How you can use AI for 100% QA coverage while keeping humans in control

05/12/2026
By:

Mike Ahnemann
Success KPI
VP, Global Customer Success

Every day, your contact center has millions of conversations with your customers. Most enterprises analyze less than 3% of them. The other 97% disappear — no insight, no action, no business advantage. Reviewing a small sample isn't random — it's a deliberate tradeoff. Companies do this because they think it's "good enough", and it would be prohibitively expensive to have humans QA all calls. But it's no longer cost prohibitive with AI.

The broken assumption at the heart of the industry: evaluating 1-3% of customer interactions is quality management. It is essentially quality guessing.

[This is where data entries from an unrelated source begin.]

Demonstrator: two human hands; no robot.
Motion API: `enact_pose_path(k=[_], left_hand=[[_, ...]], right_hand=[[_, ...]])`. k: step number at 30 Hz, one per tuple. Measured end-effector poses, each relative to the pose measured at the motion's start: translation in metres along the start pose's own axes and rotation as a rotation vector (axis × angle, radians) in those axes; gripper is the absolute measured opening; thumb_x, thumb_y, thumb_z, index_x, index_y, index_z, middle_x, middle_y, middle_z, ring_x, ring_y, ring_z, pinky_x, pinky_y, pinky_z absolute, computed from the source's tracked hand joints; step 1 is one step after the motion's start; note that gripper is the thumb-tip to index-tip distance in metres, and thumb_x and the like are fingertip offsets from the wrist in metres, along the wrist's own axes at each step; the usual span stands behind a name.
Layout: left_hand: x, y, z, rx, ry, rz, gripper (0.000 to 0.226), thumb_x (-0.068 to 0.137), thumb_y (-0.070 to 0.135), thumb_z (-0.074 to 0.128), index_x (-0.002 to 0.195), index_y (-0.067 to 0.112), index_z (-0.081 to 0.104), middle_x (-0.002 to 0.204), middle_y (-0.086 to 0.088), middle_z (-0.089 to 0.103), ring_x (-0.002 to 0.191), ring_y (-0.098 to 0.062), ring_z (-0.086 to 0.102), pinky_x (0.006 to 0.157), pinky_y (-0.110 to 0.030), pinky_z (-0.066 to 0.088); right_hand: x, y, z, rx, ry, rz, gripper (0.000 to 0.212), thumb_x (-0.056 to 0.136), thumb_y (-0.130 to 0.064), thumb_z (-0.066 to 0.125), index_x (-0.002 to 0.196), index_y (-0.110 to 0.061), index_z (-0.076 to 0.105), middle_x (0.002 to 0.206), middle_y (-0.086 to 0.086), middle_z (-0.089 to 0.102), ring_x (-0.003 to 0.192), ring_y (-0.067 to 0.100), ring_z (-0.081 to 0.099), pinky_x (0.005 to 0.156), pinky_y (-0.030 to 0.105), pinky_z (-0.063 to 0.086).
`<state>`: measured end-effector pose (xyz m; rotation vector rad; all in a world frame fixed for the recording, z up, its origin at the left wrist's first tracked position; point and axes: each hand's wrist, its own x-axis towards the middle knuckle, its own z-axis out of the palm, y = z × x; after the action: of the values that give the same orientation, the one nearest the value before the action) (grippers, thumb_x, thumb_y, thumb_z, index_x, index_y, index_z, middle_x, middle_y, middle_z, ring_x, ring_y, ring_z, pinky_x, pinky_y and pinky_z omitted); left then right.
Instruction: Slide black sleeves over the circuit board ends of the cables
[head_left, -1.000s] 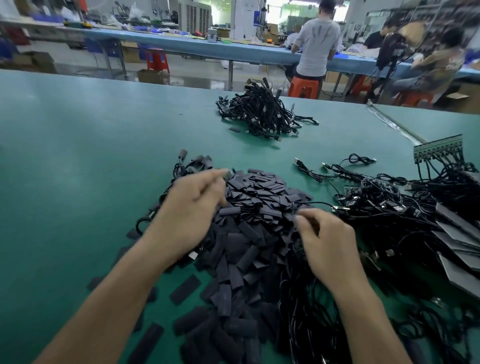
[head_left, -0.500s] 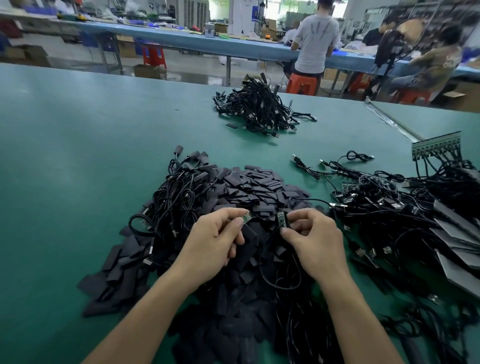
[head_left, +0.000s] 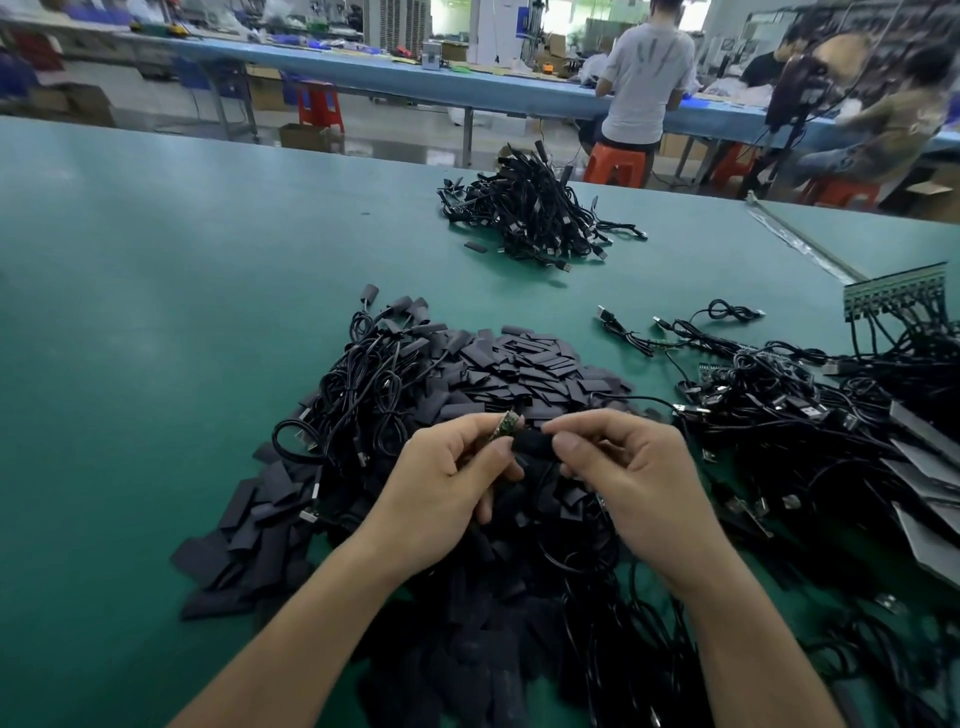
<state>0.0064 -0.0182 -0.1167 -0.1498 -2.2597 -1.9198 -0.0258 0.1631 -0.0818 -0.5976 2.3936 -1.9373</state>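
Head view: left hand (head_left: 441, 488) pinches circuit board (head_left: 505, 425), right hand (head_left: 639, 478) pinches sleeve (head_left: 532, 446), cable hidden.

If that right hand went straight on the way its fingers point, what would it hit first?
Probably the green circuit board pinched in the left hand; the right hand pinches a black sleeve right beside it. Depth is hard to judge.

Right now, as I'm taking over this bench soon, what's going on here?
A person's left hand pinches a cable's small green circuit board, and the right hand pinches a black sleeve right beside it. The board shows bare, not yet covered. Loose sleeves and cables are heaped below on the green table.
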Motion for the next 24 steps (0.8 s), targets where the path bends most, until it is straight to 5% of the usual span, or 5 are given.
enact_pose_path(k=[4, 9, 16, 21, 24], left_hand=[[-0.002, 0.004, 0.001, -0.098, 0.018, -0.013, 0.018, 0.1, 0.01, 0.055, 0.108, 0.017, 0.07, 0.078, -0.009, 0.075, 0.039, -0.003, 0.048, 0.039, -0.01, 0.036], [-0.002, 0.007, 0.0, -0.146, 0.023, -0.063, 0.015, 0.098, 0.017, 0.06, 0.11, 0.02, 0.069, 0.086, -0.002, 0.077, 0.041, -0.008, 0.054, 0.034, -0.014, 0.034], [-0.001, 0.003, 0.002, -0.117, 0.004, -0.083, 0.011, 0.096, 0.013, 0.065, 0.105, 0.018, 0.066, 0.077, -0.003, 0.074, 0.049, -0.014, 0.063, 0.031, -0.02, 0.035], [0.0, 0.003, 0.002, -0.17, 0.025, -0.132, 0.019, 0.095, 0.015, 0.066, 0.097, 0.011, 0.047, 0.069, -0.002, 0.071, 0.044, -0.015, 0.062, 0.03, -0.018, 0.032], [0.001, 0.004, -0.001, -0.199, 0.022, -0.152, 0.014, 0.096, 0.017, 0.064, 0.095, 0.009, 0.053, 0.079, -0.007, 0.076, 0.045, -0.016, 0.063, 0.031, -0.018, 0.033]], right_hand=[[0.0, 0.002, 0.002, 0.007, -0.007, 0.014, 0.024, 0.089, 0.0, 0.068, 0.083, -0.022, 0.076, 0.065, -0.004, 0.067, 0.063, 0.008, 0.06, 0.065, 0.022, 0.051], [0.0, 0.006, 0.002, -0.025, 0.006, 0.008, 0.023, 0.09, -0.001, 0.067, 0.086, -0.023, 0.075, 0.064, -0.01, 0.066, 0.062, 0.006, 0.059, 0.063, 0.02, 0.05], [-0.004, 0.008, 0.009, -0.273, -0.02, -0.132, 0.042, 0.073, -0.016, 0.085, 0.095, -0.049, 0.071, 0.093, -0.021, 0.068, 0.084, 0.004, 0.066, 0.072, 0.015, 0.05], [-0.004, 0.011, 0.009, -0.346, 0.062, -0.185, 0.03, 0.072, -0.023, 0.087, 0.1, -0.03, 0.078, 0.09, -0.02, 0.072, 0.087, -0.002, 0.067, 0.076, 0.014, 0.049], [-0.002, 0.012, 0.005, -0.324, 0.1, -0.173, 0.028, 0.073, -0.027, 0.086, 0.1, -0.027, 0.078, 0.089, -0.02, 0.073, 0.086, -0.002, 0.068, 0.078, 0.019, 0.053]])
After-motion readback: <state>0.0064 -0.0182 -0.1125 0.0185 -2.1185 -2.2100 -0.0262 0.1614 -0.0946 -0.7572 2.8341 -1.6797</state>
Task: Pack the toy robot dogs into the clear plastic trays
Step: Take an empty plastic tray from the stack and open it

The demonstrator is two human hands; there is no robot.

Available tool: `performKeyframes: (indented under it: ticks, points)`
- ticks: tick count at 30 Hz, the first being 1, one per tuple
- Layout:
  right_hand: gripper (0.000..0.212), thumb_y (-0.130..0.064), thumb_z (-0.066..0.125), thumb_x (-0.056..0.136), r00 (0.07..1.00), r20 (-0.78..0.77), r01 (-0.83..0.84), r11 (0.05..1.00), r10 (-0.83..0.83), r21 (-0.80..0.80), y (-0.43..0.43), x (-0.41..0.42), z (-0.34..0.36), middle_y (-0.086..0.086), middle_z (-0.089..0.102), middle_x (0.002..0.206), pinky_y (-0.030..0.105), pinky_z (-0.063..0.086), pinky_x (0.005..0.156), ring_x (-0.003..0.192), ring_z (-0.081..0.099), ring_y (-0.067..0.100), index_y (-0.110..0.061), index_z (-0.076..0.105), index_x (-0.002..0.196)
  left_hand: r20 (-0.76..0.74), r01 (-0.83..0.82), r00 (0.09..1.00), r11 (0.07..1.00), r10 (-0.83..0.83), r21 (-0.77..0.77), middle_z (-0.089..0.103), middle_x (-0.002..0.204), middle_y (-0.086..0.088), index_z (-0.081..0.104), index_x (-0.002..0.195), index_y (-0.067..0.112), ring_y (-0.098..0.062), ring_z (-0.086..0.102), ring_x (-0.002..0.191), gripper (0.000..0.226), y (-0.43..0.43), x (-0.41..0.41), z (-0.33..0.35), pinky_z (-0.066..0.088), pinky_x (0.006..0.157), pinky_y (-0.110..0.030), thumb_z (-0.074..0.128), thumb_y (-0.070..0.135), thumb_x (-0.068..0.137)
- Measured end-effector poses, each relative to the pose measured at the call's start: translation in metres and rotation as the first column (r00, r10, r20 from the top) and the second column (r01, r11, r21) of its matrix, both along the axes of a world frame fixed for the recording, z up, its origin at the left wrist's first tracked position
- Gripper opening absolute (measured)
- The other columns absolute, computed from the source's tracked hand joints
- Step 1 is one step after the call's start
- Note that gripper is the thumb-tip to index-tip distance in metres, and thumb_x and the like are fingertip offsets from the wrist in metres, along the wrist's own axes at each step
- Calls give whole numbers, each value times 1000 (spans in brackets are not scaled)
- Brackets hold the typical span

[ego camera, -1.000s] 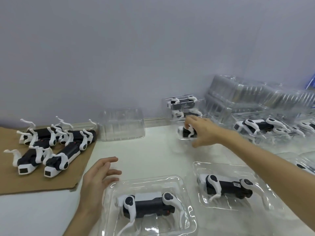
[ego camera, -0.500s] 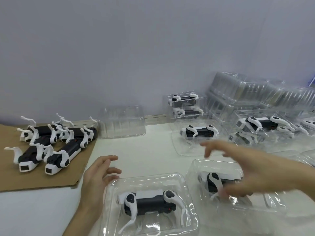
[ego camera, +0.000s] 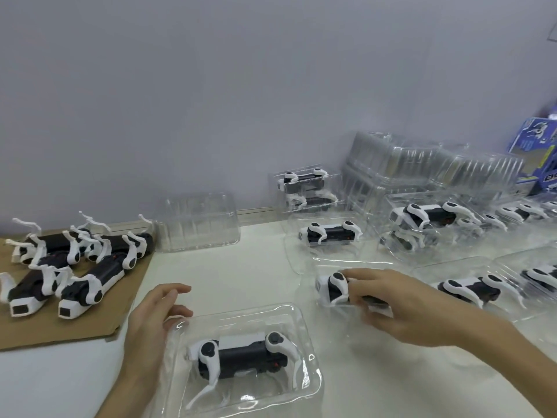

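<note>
A black-and-white toy robot dog [ego camera: 241, 356] lies in a clear plastic tray [ego camera: 298, 321] at the near centre. My left hand [ego camera: 153, 324] rests with relaxed fingers against that tray's left rim. My right hand [ego camera: 401, 303] grips a second packed dog [ego camera: 333, 288] in its tray [ego camera: 337, 262] just right of centre. Several unpacked dogs [ego camera: 87, 282] lie on a brown cardboard sheet [ego camera: 75, 333] at the left. Another packed dog [ego camera: 330, 233] sits behind my right hand.
An empty clear tray [ego camera: 199, 221] stands at the wall behind the cardboard. Stacks of empty trays [ego camera: 422, 164] and several packed trays [ego camera: 434, 215] fill the right side. A blue printed box [ego camera: 539, 152] stands at the far right.
My right hand came back from the packed dog near the wall and now grips the dog in the tray right of centre. My left hand stayed beside the near tray.
</note>
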State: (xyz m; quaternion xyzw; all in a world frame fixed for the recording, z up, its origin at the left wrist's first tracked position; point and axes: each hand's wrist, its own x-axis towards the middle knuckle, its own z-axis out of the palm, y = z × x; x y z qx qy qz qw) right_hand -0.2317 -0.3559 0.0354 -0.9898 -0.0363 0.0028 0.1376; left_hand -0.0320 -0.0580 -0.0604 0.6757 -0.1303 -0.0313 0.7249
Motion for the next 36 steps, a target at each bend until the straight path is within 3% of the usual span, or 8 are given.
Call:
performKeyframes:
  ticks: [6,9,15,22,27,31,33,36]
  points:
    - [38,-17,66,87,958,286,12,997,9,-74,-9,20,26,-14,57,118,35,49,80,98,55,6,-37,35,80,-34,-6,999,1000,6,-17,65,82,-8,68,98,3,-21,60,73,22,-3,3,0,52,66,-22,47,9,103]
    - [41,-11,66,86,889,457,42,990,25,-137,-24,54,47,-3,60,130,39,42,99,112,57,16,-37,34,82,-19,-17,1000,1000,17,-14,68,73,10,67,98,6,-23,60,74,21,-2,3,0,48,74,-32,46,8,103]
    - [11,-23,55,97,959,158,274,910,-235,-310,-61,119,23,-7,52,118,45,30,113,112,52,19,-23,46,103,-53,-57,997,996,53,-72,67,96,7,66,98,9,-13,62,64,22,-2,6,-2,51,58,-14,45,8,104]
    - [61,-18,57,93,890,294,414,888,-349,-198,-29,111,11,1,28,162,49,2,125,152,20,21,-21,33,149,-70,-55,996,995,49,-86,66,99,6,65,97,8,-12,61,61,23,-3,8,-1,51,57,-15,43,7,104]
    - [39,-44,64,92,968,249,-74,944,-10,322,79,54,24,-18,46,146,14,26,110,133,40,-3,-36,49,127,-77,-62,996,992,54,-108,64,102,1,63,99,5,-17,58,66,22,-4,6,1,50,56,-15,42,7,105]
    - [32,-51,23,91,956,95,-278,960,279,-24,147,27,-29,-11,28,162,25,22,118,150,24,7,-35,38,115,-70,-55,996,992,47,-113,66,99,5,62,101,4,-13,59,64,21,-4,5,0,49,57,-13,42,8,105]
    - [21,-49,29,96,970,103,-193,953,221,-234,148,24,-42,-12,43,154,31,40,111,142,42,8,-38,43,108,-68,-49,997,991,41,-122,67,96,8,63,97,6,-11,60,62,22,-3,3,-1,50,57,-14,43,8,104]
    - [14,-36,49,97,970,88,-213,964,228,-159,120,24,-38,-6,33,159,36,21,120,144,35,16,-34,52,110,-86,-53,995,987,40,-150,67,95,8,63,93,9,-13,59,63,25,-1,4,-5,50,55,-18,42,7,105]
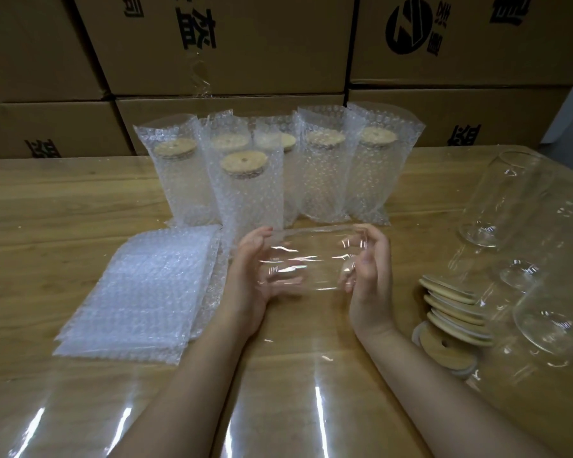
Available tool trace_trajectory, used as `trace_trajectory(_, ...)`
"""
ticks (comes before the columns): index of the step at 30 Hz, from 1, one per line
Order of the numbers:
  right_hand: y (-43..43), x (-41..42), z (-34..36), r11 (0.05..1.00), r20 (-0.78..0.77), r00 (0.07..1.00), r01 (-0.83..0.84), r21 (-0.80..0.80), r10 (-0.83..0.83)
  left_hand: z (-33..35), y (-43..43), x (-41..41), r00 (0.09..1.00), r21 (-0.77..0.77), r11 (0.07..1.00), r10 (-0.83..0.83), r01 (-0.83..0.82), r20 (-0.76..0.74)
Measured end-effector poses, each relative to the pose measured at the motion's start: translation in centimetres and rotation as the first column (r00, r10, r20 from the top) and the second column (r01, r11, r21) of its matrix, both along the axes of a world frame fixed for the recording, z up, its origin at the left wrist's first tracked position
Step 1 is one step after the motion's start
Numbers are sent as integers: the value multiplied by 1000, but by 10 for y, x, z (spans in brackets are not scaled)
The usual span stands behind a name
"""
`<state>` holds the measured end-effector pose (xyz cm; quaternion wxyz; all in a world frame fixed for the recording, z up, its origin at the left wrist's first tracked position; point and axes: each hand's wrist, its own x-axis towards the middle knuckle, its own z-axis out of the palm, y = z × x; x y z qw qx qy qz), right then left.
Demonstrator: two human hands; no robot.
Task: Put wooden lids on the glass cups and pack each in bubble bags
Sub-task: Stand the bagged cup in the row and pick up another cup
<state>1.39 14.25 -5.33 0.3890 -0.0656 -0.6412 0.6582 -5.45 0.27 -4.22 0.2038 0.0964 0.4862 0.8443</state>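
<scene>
Lying sideways between both palms, glass cup [306, 259], left hand [250, 269] and right hand [366, 269] each in a cupped grip on one end

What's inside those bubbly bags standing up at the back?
Each standing bubble bag holds a glass cup with a round wooden lid on top. The lids show clearly; the cups are only a blur through the bubbles, and the bags behind are partly hidden.

Before me lies a wooden tabletop [80, 200] under a glossy clear cover, glare streaking its near edge. Behind it stand stacked brown cardboard boxes [232, 44], printed with black characters and a round logo [409, 29].
</scene>
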Motion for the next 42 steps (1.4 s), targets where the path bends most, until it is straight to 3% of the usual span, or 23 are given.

The gap between what you think is happening and what is actually happening carries a real cost — a very large one. AI-based AutoQM can be quickly implemented, and easily managed by your teams. Large contact centers are not only saving costs, but improving the customer experience, and identifying new areas for growth using the data they get from 97% more calls.

Key takeaways:

  1. 100% visibility is your new baseline, not a premium. Learn what you're missing. Sampling is a workaround built for old technology. Modern contact centers, and modern AI has no such constraint. No sample bias. No gap between what your QA team reviews manually and what the AI needs to act on accurately.
  2. You can implement it faster than you think. Learn how to get started. A few years ago it was a massive undertaking to tune a system to auto-score or auto-analyze calls at scale. Now, AI can evaluate 100% of interactions — voice, chat, email, digital — using pre-trained models that deliver day-one scoring, then calibrate to your standards and environment.
  3. What's happening at the agent edge. How can you QA the agent environment for things like bandwidth, headset issues, computer issues or jitter? These issues routinely bring down the CX score, but they can be fixed if you can identify them.